Problem requirements
Keep the pictures out. Write out every line of the listing exactly.

Input data
┌──

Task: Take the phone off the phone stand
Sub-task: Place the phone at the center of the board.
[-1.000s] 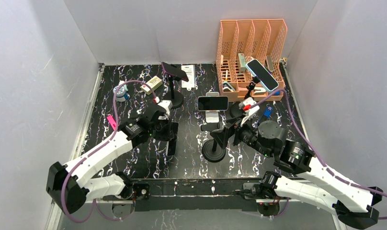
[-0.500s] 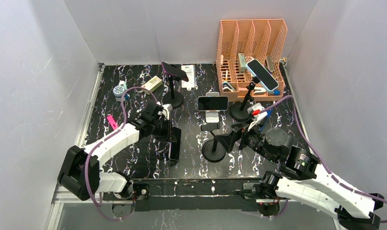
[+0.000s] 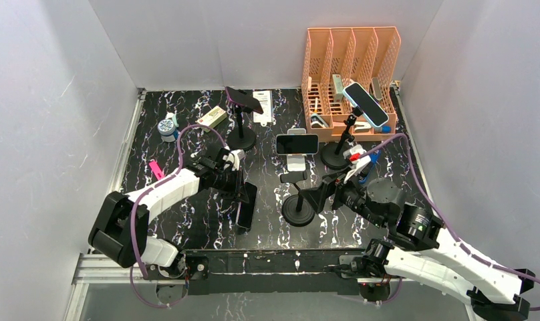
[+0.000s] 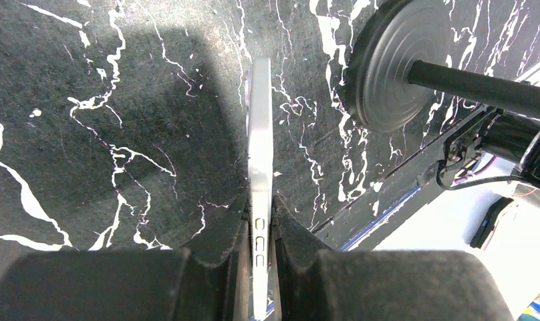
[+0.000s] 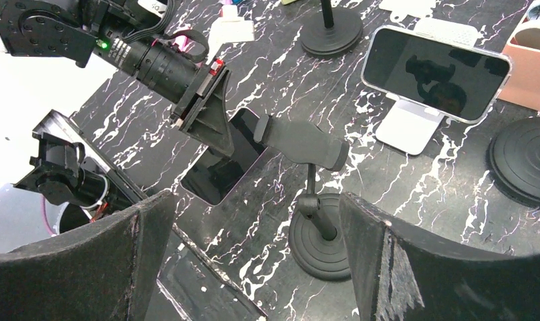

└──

Answer box
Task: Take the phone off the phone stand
Sub-task: Place the phone at the center of the board.
[-1.000s] 
[-0.500s] 
[+0.000s] 
[+0.000s] 
[+0.000s] 

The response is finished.